§ **What you will do**:
Nothing but the lines from the one with "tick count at" down to the one with "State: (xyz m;" should be returned, exactly and with both ends included, from the material below.

§ **Dataset excerpt**:
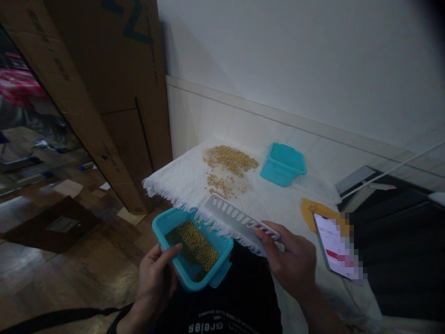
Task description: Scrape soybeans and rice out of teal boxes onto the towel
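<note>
My left hand (155,280) grips a teal plastic tub (194,248) by its near rim, held just below the fringed edge of a white cloth (184,181). The tub is partly filled with yellow-green beans (194,243). My right hand (292,260) holds a flat white slotted scraper (236,218) on the cloth's edge, its far end over the tub. More beans (229,160) lie in two loose heaps farther back on the cloth. A second teal tub (283,164) stands behind them to the right.
A phone (335,250) lies on a yellow cloth (311,211) to my right. Tall cardboard boxes (114,93) lean against the wall on the left. Wooden floor with scattered items spreads left. A dark surface and a white cable (392,169) lie right.
</note>
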A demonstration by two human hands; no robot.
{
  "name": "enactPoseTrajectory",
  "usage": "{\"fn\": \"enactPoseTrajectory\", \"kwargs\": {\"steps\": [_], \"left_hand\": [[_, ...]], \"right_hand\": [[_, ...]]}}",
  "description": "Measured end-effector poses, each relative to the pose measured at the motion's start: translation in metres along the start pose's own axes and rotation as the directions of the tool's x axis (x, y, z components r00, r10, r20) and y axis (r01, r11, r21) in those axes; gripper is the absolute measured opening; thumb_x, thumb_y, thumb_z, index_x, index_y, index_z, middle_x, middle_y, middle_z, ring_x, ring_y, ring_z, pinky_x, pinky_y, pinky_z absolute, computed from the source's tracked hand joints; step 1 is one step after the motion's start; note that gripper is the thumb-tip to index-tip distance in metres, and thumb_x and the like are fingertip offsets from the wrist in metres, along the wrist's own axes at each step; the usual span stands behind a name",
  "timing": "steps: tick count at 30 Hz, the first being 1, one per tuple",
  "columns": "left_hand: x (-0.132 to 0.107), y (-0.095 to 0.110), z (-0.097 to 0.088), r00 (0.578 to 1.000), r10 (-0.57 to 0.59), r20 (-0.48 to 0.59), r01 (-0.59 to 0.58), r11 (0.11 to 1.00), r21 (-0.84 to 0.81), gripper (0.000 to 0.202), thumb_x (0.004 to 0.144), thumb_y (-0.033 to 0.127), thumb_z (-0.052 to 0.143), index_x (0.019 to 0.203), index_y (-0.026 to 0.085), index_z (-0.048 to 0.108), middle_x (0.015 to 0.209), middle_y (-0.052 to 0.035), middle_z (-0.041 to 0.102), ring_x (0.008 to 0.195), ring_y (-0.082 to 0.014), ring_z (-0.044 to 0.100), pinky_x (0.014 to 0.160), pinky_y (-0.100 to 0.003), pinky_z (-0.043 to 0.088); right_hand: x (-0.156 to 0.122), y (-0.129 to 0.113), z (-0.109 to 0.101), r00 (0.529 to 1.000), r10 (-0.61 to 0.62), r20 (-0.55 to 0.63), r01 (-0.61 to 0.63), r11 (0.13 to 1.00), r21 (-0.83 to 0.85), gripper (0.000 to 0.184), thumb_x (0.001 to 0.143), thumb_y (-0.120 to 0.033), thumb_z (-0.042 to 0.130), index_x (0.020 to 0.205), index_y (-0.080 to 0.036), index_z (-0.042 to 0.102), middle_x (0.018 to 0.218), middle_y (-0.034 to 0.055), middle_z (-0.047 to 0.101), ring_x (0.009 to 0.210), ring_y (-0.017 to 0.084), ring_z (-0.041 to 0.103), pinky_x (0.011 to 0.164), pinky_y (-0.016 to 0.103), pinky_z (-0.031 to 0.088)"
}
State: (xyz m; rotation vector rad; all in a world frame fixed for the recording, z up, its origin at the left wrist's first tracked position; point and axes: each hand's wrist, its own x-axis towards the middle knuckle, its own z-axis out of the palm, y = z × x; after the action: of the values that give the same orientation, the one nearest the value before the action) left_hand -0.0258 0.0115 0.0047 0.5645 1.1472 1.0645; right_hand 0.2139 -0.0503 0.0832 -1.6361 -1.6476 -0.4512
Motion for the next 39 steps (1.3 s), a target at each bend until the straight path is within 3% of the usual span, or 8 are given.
{"fn": "enactPoseTrajectory", "kwargs": {"steps": [8, 39], "left_hand": [[-0.004, 0.003, 0.005, 1.000, 0.014, -0.025, -0.014, 1.000, -0.002, 0.033, 0.052, 0.038, 0.086, 0.061, 0.018, 0.061, 0.035, 0.0055, 0.052, 0.022, -0.0077, 0.037, 0.023, -0.018, 0.026], [-0.001, 0.001, 0.003, 1.000, 0.021, -0.003, -0.021, 1.000, -0.016, 0.032, 0.056, 0.038, 0.086, 0.060, 0.019, 0.060, 0.032, 0.0066, 0.049, 0.020, -0.0083, 0.036, 0.023, -0.018, 0.024]], "right_hand": [[-0.002, 0.025, 0.006, 0.995, 0.034, -0.098, -0.047, 0.989, -0.139, 0.037, 0.097, -0.044, 0.054, 0.086, -0.018, 0.077, 0.064, 0.0031, 0.075, 0.049, 0.015, 0.069, 0.050, 0.022, 0.050], [-0.008, 0.008, -0.001, 0.998, -0.021, -0.065, 0.015, 0.996, -0.092, 0.033, 0.099, -0.038, 0.053, 0.086, -0.018, 0.076, 0.069, 0.0030, 0.077, 0.050, 0.015, 0.070, 0.051, 0.021, 0.053]]}}
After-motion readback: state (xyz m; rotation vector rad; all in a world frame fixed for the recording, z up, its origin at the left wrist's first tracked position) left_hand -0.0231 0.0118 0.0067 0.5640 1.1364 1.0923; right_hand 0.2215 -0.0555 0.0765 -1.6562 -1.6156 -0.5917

§ **Answer**:
  "timing": "steps: tick count at 30 Hz, the first being 1, one per tuple",
  "columns": "left_hand: x (-0.132 to 0.107), y (-0.095 to 0.110), z (-0.097 to 0.088), r00 (0.578 to 1.000), r10 (-0.57 to 0.59), r20 (-0.48 to 0.59), r01 (-0.59 to 0.58), r11 (0.11 to 1.00), r21 (-0.84 to 0.81), gripper (0.000 to 0.202), thumb_x (0.004 to 0.144), thumb_y (-0.033 to 0.127), thumb_z (-0.052 to 0.143), index_x (0.019 to 0.203), index_y (-0.026 to 0.085), index_z (-0.048 to 0.108), middle_x (0.015 to 0.209), middle_y (-0.052 to 0.035), middle_z (-0.041 to 0.102), ring_x (0.008 to 0.195), ring_y (-0.082 to 0.014), ring_z (-0.044 to 0.100), pinky_x (0.014 to 0.160), pinky_y (-0.100 to 0.003), pinky_z (-0.043 to 0.088); right_hand: x (-0.156 to 0.122), y (-0.129 to 0.113), z (-0.109 to 0.101), r00 (0.529 to 1.000), r10 (-0.61 to 0.62), r20 (-0.55 to 0.63), r01 (-0.61 to 0.63), r11 (0.13 to 1.00), r21 (-0.83 to 0.85), gripper (0.000 to 0.184), thumb_x (0.001 to 0.143), thumb_y (-0.120 to 0.033), thumb_z (-0.042 to 0.130), index_x (0.020 to 0.205), index_y (-0.080 to 0.036), index_z (-0.042 to 0.102), middle_x (0.018 to 0.218), middle_y (-0.034 to 0.055), middle_z (-0.047 to 0.101), ring_x (0.009 to 0.210), ring_y (-0.017 to 0.084), ring_z (-0.041 to 0.103), pinky_x (0.011 to 0.164), pinky_y (-0.016 to 0.103), pinky_z (-0.031 to 0.088)"
}
State: (xyz m; rotation vector rad; all in a world frame fixed for the recording, z up, its origin at the left wrist's first tracked position; point and axes: each hand's wrist, its own x-axis towards the middle knuckle, its own z-axis out of the palm, y = z × x; after the action: of the values that give the same orientation, the one nearest the value before the action) left_hand -0.0258 0.0115 0.0047 0.5645 1.1472 1.0645; right_hand 0.2139 -0.0503 0.0832 -1.6361 -1.6476 -0.4512

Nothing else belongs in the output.